Balthazer thought about it, relieved to know that Producer Lee Creighton cared enough to tip him off. “I appreciate the call. You know what? I miss working with you. I don’t miss you, but I miss working with you.”

“Same here, Kimo. Call me when you get something going. Just go somewhere.” Creighton hung up.

Balthazer put down his mobile. Too many drinks, too small a town. He knew he was stupidly late getting on his way, but he still could not figure out where to go. Where do you go after Fresno? The concept had not been lost on him. Ms. Stiller was no visionary, but about this she was right. His wave had not only crested, it had flat-lined. Balthazer knew he was screwing the pooch when he left his boss tied up with her mouth in front of a live mic on afternoon drive time. There was charming, there was stunt-like, and there was line crossing. These three gradients may not have been fully differentiated in the life of a radio talk show host, but he still knew when he discovered a new extreme. Talkers, the trade magazine of his chosen profession, had offered a special extended celebration of Balthazer’s “Afternoon in Fresno,” which normally would have been as much resume fuel as any jock could want. Yet Balthazer had gone the distance now: fired in Los Angeles for humiliating his station owners, fired before that in New York for less than patriotic discourse following 9-11, and now a triple crown—on air named sponsor bashing, a live string of expletives, and assault on female personnel, all in half a shift. Even if he could get an offer, and he couldn’t, there were legal battles in his rear view mirror, and that nasty nuisance of getting his broadcasting license reinstated following a hearing, where he would have to have a really good reason in a judge’s eyes why he did what he did, and even he couldn’t imagine what that might be.

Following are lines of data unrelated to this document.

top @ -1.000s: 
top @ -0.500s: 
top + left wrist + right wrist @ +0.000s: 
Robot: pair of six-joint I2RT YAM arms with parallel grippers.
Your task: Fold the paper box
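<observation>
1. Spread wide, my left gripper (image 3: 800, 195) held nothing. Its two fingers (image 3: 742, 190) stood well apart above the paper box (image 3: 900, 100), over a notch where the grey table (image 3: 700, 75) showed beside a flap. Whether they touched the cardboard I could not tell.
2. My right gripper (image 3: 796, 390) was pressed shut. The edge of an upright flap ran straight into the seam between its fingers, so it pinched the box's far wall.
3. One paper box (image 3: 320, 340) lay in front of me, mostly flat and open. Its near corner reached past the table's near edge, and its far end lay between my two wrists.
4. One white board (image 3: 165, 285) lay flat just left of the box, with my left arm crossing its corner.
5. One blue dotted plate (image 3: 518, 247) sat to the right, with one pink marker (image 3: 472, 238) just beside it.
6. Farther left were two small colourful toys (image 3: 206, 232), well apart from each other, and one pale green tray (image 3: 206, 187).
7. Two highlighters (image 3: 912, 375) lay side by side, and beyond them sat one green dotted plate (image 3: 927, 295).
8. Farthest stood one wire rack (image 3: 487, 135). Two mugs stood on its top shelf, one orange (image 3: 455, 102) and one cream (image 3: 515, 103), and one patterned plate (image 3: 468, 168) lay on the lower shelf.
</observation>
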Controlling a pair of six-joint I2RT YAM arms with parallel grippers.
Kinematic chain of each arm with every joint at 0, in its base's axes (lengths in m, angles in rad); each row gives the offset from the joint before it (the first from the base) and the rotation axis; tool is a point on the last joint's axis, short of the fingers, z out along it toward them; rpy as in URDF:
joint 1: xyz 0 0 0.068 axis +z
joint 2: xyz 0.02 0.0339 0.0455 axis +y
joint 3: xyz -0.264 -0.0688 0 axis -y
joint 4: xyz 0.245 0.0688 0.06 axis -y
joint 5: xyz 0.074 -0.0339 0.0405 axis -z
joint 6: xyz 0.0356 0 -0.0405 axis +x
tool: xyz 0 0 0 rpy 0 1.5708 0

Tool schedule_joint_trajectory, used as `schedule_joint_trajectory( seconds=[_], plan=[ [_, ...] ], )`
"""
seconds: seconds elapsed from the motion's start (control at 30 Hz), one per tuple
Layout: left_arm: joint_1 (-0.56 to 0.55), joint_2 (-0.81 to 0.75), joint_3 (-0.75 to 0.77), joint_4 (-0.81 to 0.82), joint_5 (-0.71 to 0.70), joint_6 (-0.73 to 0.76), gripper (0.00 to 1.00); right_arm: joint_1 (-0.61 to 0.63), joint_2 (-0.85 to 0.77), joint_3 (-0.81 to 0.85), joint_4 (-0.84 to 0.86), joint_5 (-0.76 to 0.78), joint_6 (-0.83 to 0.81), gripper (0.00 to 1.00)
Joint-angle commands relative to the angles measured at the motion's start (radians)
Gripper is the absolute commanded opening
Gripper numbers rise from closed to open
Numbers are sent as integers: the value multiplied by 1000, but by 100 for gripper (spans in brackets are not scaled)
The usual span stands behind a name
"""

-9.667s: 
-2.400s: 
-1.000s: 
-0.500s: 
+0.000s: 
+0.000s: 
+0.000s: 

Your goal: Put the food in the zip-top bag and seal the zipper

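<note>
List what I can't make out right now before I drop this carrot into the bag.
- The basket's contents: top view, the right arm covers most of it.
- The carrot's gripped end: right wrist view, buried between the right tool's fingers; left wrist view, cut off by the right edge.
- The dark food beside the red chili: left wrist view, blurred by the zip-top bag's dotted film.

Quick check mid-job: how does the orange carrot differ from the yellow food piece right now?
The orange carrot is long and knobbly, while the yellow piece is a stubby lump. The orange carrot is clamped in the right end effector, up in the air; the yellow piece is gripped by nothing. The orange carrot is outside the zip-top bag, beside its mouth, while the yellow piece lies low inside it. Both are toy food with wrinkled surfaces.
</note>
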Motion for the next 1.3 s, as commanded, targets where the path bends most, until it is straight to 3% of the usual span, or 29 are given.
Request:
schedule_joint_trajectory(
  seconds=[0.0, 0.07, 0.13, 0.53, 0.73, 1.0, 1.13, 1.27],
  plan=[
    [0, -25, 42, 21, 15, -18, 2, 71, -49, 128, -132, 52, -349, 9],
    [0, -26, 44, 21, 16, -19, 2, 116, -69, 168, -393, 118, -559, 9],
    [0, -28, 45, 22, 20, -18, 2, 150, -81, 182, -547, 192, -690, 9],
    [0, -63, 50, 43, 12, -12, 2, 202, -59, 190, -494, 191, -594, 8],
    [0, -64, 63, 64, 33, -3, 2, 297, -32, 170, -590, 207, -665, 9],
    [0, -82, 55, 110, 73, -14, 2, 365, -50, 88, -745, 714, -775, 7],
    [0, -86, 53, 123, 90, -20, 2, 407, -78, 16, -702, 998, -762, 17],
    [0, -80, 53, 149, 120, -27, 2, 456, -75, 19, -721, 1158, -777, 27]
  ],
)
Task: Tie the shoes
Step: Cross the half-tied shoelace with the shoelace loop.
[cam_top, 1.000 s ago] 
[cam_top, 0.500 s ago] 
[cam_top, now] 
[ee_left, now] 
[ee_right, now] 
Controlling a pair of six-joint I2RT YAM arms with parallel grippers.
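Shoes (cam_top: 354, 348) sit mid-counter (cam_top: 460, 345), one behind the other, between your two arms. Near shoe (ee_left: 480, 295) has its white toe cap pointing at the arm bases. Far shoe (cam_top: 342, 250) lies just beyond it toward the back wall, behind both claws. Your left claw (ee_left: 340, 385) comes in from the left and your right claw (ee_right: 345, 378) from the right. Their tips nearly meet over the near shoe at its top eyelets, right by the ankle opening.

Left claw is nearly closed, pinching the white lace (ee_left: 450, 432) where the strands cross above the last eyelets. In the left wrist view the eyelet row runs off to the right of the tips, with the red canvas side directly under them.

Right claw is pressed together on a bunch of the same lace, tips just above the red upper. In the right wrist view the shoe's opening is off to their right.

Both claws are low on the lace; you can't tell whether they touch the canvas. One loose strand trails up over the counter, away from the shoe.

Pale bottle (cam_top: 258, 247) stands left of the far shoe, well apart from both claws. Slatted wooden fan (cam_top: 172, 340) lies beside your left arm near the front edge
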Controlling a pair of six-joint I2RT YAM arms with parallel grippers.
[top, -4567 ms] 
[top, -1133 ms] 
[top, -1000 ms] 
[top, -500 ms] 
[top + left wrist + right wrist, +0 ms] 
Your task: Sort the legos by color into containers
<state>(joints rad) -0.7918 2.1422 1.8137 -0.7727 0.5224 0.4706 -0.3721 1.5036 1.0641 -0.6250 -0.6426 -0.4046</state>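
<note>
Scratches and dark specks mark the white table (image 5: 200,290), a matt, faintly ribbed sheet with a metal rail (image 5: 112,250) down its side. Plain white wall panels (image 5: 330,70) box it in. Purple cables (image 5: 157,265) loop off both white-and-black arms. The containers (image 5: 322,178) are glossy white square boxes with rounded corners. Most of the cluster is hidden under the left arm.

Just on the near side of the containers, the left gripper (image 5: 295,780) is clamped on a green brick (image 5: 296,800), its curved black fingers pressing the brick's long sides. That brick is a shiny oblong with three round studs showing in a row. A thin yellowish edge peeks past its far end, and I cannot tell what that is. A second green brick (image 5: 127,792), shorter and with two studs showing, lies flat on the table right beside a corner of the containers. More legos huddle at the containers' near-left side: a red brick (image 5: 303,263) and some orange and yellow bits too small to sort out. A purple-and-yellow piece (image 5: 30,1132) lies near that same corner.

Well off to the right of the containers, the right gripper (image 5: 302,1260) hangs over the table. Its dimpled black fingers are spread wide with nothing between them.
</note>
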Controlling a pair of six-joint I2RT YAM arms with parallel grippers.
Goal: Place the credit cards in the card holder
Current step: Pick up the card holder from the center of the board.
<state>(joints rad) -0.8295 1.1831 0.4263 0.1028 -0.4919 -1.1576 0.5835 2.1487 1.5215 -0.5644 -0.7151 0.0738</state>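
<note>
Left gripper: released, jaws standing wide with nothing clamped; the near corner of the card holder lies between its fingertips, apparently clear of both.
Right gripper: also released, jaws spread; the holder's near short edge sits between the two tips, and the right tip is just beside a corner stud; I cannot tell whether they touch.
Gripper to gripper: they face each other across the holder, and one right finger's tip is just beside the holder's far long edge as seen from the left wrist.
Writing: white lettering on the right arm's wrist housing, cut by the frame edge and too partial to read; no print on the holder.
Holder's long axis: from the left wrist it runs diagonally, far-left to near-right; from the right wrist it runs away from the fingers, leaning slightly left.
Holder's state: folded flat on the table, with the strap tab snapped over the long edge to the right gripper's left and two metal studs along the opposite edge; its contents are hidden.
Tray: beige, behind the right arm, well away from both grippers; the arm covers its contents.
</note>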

Perhaps the only thing going Balthazer’s way was that Sherri Stiller had elected not to press charges, thinking the public embarrassment of losing control of a station under her direction was unequalled in value by the satisfaction of seeing Balthazer do time. She also knew that since he had not really physically hurt her, incarceration would be brief, and the attendant publicity would be more valuable to Balthazer’s reemergence campaign than any further detriment to his hiring. She had gotten what she wanted across the board. In the wake of the on-air fiasco, corporate had agreed to a program shift that reverted her format to Latin Top 40, with almost zero cost of talent replacing an entire line up of talk hosts, ensuring her better year end profits and a commensurately improved bonus. Balthazer was as unemployable as she could imagine for as long as she could imagine, so retribution was satisfied by taking from Balthazer what he most wanted, an audience. Clearly her corporate bosses were pleased that she was willing to take it on the chin for the company and get back to profit making. It was not a terribly noble change of events, but in that good corporate way, it worked for everyone at just the right level of sell out.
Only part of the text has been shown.